**What needs to be done**
Return the whole listing exactly as written.
[Start of Attachment]
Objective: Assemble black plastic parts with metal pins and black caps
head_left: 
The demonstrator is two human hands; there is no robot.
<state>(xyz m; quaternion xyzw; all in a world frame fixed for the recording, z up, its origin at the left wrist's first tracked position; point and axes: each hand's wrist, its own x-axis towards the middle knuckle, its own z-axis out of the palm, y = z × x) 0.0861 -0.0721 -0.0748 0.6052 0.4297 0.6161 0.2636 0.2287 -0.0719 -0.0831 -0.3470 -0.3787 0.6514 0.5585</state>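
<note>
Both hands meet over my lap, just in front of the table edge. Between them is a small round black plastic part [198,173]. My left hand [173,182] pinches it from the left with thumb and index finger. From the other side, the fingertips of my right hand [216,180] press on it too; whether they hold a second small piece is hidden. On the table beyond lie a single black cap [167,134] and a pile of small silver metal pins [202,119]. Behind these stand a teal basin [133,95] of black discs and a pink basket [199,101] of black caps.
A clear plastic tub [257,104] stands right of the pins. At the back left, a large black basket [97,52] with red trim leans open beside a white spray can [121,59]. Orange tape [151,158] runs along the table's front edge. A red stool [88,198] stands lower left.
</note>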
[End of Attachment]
**Response for this exercise**
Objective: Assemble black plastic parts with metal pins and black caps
head_left: 
The demonstrator is two human hands; there is no robot.
<state>(xyz m; quaternion xyzw; all in a world frame fixed for the recording, z up, its origin at the left wrist's first tracked position; point and axes: each hand's wrist, its own x-axis towards the middle knuckle, its own z-axis out of the palm, y = z × x) 0.0861 -0.0721 -0.0748 0.6052 0.4297 0.6161 0.2636 0.2287 -0.0719 -0.0831 -0.3470 -0.3787 0.6514 0.5585</state>
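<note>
Both hands meet over my lap, just in front of the table edge. Between them is a small round black plastic part [198,173]. My left hand [173,182] pinches it from the left with thumb and index finger. From the other side, the fingertips of my right hand [216,180] press on it too; whether they hold a second small piece is hidden. On the table beyond lie a single black cap [167,134] and a pile of small silver metal pins [202,119]. Behind these stand a teal basin [133,95] of black discs and a pink basket [199,101] of black caps.
A clear plastic tub [257,104] stands right of the pins. At the back left, a large black basket [97,52] with red trim leans open beside a white spray can [121,59]. Orange tape [151,158] runs along the table's front edge. A red stool [88,198] stands lower left.
</note>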

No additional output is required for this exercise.